▶ _Task to complete_:
The full listing should be transcribed verbatim.

▶ _Information shown_:
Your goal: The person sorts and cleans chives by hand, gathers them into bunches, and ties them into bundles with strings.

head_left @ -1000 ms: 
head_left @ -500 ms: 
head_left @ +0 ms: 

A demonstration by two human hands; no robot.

▶ _Result below_:
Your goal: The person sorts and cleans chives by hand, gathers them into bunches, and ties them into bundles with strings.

head_left @ -1000 ms: 
head_left @ -500 ms: 
head_left @ +0 ms: 

A demonstration by two human hands; no robot.

Nothing else is part of this exercise.